Posts Tagged ‘NRI’


 

Why Am I Losing Money When Shipping to Canada?

Frustrations arising from cross-border shipping to Canada are always showing up in  my Google Alerts.  Most are from online auction type sellers who really do not understand the customs clearance process. Some try to save the customer’s money by  placing a false value on the goods which can result in even more costs for false declaration and lengthier delays for the receiver in Canada. Some e-sellers  refuse to ship to Canada altogether as they feel it is too much hassle and have lost money in  the transaction or received bad feedback from buyers.

Have you been faced with this situation?

1. Why do my customers in Canada want me to ship USPS?

This could be because it is cheaper to do so.

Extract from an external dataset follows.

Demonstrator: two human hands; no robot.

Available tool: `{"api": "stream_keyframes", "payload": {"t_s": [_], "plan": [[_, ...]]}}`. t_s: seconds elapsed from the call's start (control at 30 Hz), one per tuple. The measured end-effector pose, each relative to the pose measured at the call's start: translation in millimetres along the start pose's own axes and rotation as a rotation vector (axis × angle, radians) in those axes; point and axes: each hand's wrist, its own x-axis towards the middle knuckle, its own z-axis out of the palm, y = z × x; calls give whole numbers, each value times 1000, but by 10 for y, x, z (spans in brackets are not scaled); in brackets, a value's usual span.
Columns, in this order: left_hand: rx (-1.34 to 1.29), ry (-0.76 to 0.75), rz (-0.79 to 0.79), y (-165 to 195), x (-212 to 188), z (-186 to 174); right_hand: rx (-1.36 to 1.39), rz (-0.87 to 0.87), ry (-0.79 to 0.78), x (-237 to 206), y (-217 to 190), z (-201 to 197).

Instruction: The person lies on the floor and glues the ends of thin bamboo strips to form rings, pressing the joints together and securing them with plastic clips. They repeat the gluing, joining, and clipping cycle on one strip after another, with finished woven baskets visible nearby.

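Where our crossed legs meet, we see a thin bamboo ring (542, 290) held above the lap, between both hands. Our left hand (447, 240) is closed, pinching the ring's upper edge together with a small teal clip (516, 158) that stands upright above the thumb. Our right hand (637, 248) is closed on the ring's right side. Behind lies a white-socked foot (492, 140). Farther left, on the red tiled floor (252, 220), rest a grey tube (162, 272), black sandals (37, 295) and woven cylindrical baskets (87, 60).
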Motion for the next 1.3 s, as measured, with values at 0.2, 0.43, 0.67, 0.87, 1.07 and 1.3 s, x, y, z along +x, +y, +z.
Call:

2. When I ship via postal service why does my customer in Canada send me a message four weeks later informing me they did not receive the package and I should resend it?

It could be because there is no traceability and it might be lost or stolen.

3. When I ship using a small parcel courier why do they hold my package hostage until the customer pays all the customs charges? Often the customer refuses to pay and the parcel company ships the package back and charges me for it.

Using the small parcel courier now provides you with the ability to track your package, but does your customer in Canada know what to expect to pay in  extra customs charges when the goods are delivered? If they don’t they may feel the charges are too high and it is no longer worth buying the product.

4. When I ship using the “other” small parcel company, why do they bill me all kinds of customs charges but the customer still gets their package?

The small parcel courier is on a customs program called the Low Value Shipment Courier program (LVS), in which the courier is allowed to declare and deliver the package and then that small parcel company sends out a letter stating how much they owe in duty, taxes and brokerage. If the Canadian customer does not respond, the “other” small parcel courier’s service guide directs them to bill the charges back to the shipper for any unpaid customs charges.

“Regardless of any payment instructions to the contrary, the sender is ultimately responsible for payment of duties and taxes if payment is not received.”

5. Why is my business losing so much money when selling to Canadians?

See 2, 3, and 4 above.

Have you explored all your options when shipping and selling to customers in Canada?

Before you ship or sell your products to customers in Canada, do your homework and consider calling a Canadian customs broker who can assist you in:

  • understanding the complexities of the cross-border transaction
  • save you money in fees
  • avoid unnecessary hassles at the border and with angry Canadian customers
  • streamline your shipments for a speedy delivery and a less costly transaction

The Non-Resident Importer option may be one solution. Preparing your Canadian customer on what to expect and having a solution in place may be another. Contact us before you finalize your next sale, and we will work with you and your Canadian customer to help both of you make a smooth cross-border transaction.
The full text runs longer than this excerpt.